Dissociated cultures of trigeminal neurons from E12.5 embryos were grown onto polyornithine/laminin coated 4-well plates. Neurons were grown for 18 hours in F12 medium supplemented with 10ng/ml NGF (R&D), and where indicated, 5ng/ml BDNF (R&D) or 5ng/ml GDNF (R&D) were added to the culture medium. Neurons were fluorescently labelled with calcein-AM (Invitrogen) and imaged with an Axiovert 200M microscope (Zeiss) using a 10X objective. Neurite length and number of branches were estimated as described in (Gutierrez and Davies, 2007). For the culture in presence of caspase inhibitors, neurons where grown onto polyornithine/laminin coated coverslips for 18 hours in F12 supplemented with 10µM Q-VD-Oph (Calbiochem) and NGF, BDNF or GDNF as indicated. Neurons were stained with cell tracker green (Invitrogen), fixed 5 minutes with 4 % PFA, and coverslips were mounted using Dako fluorescent medium. Images were acquired with Zeiss epifluorescent microscope. Explant cultures of trigeminal neurons from E12.5 embryos were grown on poly-D-lysin/laminin coated coverslips for 15 hours in F12 medium supplemented with 10ng/ml NGF.

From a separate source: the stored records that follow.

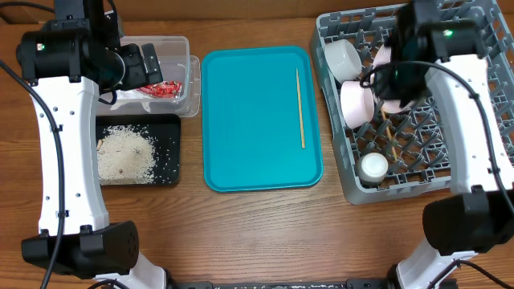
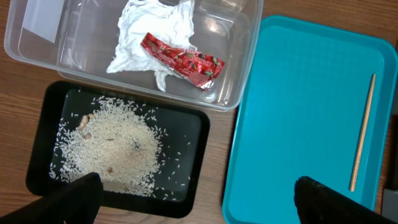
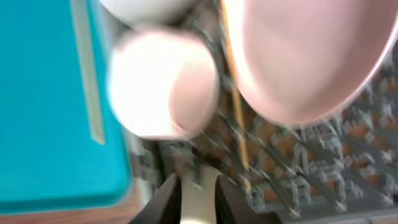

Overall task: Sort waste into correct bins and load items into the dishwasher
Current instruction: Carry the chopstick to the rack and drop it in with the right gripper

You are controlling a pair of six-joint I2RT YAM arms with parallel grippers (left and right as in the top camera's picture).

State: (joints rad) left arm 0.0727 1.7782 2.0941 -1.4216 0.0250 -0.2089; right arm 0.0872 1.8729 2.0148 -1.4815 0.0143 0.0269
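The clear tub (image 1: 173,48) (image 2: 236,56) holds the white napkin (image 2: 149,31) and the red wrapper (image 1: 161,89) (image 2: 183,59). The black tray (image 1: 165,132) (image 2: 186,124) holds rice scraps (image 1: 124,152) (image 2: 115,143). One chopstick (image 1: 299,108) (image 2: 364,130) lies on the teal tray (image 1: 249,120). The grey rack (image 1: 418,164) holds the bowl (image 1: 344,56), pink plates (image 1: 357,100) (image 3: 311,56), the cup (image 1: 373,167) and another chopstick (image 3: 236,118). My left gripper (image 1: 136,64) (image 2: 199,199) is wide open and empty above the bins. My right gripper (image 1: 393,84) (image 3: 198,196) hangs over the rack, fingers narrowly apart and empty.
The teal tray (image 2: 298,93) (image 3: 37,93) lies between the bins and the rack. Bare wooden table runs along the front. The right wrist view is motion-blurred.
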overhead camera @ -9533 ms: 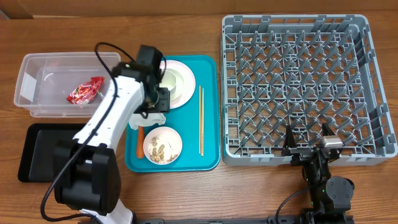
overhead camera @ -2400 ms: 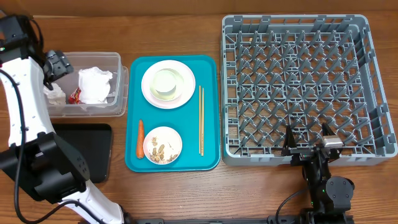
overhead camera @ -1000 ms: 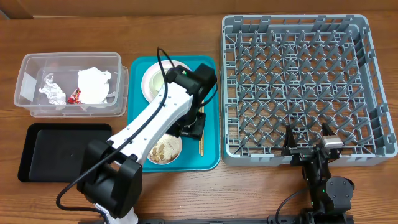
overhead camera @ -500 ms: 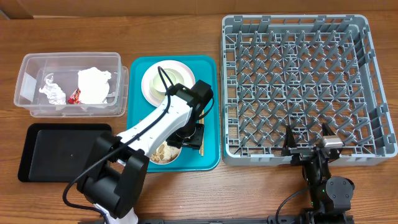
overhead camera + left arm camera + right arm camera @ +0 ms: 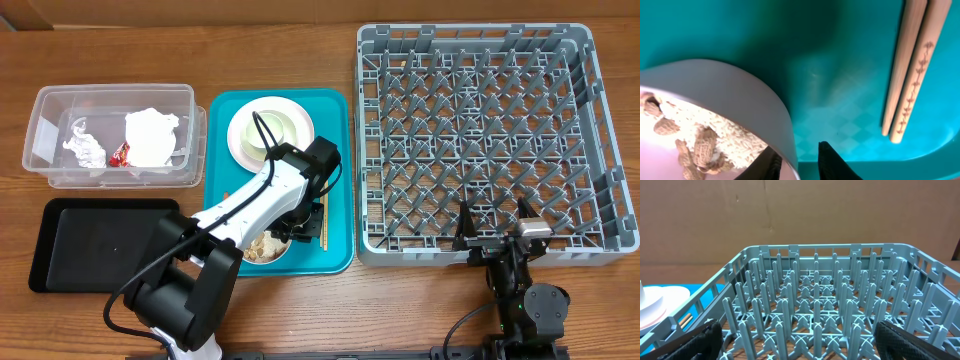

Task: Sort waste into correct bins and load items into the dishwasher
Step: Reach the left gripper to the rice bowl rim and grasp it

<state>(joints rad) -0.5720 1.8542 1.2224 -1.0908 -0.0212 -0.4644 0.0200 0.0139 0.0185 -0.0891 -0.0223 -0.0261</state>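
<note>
The grey dish rack (image 5: 475, 35), at right in the overhead frame, is cropped in the right wrist view, where the right gripper (image 5: 800, 340) is spread wide and empty. At lower centre of the overhead frame, the bowl (image 5: 740, 95) of peanuts (image 5: 702, 147) is largely masked by the left arm (image 5: 250, 200). The left gripper (image 5: 797, 160) is set astride its rim, but it cannot be told whether the rim is clamped. The chopsticks (image 5: 910, 75) are cut off at the top of the left wrist view. The bowl and chopsticks are borne by the teal tray (image 5: 740, 30). The tray and rack are borne by the wooden table (image 5: 300, 310), and a cardboard wall (image 5: 790, 210) is seen behind.

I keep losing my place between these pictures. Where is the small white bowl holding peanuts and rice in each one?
Overhead: the small white bowl of peanuts sits low in the picture on the teal plastic tray, partly under the left arm.
Left wrist: it fills the lower left, close up.
Right wrist: not in it.
Shared landmark: the teal tray, seen in all three views.
</note>
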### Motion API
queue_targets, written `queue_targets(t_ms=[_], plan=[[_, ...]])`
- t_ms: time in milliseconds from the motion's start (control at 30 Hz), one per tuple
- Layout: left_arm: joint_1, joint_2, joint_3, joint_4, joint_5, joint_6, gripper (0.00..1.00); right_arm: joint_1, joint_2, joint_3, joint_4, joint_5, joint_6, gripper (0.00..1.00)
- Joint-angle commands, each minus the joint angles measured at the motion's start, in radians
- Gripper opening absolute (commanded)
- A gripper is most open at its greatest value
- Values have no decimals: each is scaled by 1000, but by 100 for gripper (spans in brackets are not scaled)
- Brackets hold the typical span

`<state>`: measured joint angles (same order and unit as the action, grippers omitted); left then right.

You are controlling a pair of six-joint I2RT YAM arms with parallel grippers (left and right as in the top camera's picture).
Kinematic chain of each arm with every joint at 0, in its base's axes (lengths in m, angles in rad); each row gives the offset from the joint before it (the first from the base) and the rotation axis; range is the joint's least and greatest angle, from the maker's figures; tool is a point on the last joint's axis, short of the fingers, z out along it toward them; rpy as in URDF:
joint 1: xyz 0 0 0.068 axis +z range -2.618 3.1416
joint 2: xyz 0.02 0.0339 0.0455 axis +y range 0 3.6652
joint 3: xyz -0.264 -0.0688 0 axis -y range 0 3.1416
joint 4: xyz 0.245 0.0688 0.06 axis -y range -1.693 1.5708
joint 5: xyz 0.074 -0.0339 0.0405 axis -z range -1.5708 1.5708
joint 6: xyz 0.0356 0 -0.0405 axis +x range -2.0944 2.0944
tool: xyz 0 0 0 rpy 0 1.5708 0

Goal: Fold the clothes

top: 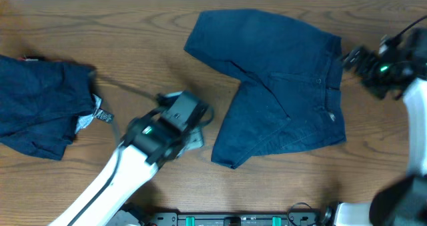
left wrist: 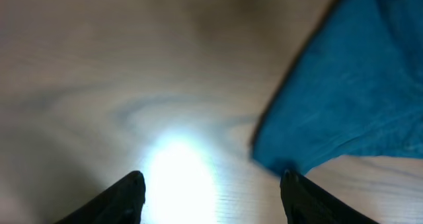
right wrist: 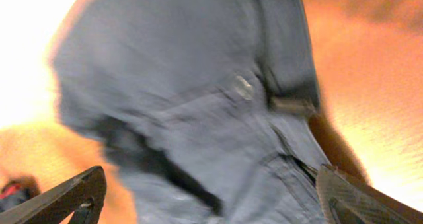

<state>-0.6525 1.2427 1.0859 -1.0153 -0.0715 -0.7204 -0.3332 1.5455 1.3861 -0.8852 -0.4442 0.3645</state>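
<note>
One of the clothes, a pair of dark navy shorts (top: pixel 280 86), lies spread flat at centre right, with its waistband toward the right. A second navy garment (top: pixel 40 103) is bunched at the left edge and shows small tags (top: pixel 100 115). My left gripper (top: pixel 200 134) stands open over bare wood just left of the shorts' lower leg. In the left wrist view, a corner of the shorts (left wrist: pixel 344 98) reaches the right fingertip of the left gripper (left wrist: pixel 213 191). My right gripper (top: pixel 352 58) is open at the waistband. In the right wrist view, the shorts (right wrist: pixel 198 98) lie below the wide-open right gripper (right wrist: pixel 211 197).
The wooden table (top: pixel 153 46) shows between the two garments. A strong glare patch (left wrist: pixel 178 164) lies on the wood in front of the left fingers. A black rail (top: pixel 240 219) runs along the front edge.
</note>
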Motion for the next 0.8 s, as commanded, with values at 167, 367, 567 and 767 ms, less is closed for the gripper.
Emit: queue_targets(t_ms=[167,367,567,767], plan=[[0,275,-2,221,177,198,68,23,-194,257,-229,6,-91,99],[-11,387,-2,368,271,270,68,30,-216,349,-342,4,-129,99],[-66,398,-2,470,323,302,68,34,-218,362,-369,-6,-138,99],[-137,406,-2,569,338,321,68,34,-218,362,-367,-95,-157,99]])
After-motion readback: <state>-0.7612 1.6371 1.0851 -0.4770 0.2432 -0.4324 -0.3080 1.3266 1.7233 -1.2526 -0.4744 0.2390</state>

Explant cultures of motor neurons from the lower half of E12.5 lumbar LMC were grown on poly-D-lysin/laminin coated coverslip. Neurons were grown for 15 hours in Neurobasal medium supplemented with B27, glutamine, glutamate, penicillin/streptomycin, 1ng/ml BDNF, 1ng/ml GDNF and 10ng/ml CNTF.
Trigeminal explants were stimulated for 30 minutes with 0.5µg/ml pre-clustered ephrinA5 or with 0.5µg/ml pre-clustered human IgG Fc-fragments as a control. Motor neuron explants were stimulated for 30 minutes with 0.1µg/ml and 0.5µg/ml pre-clustered ephrinA2/A5 (mixed 1:1), or with 0.1µg/ml and 0.5µg/ml pre-clustered human IgG Fc-fragments as a control. Explants were fixed twice for 30 minutes in 2 % PFA-15 % sucrose, blocked in 0.5 % Triton X-100, 1 % BSA in PBS and then stained using Phalloidin568 (1:100 Invitrogen). Coverslips were mounted using Dako fluorescent medium and images acquired with an Axioplan epifluorescence microscope (Zeiss).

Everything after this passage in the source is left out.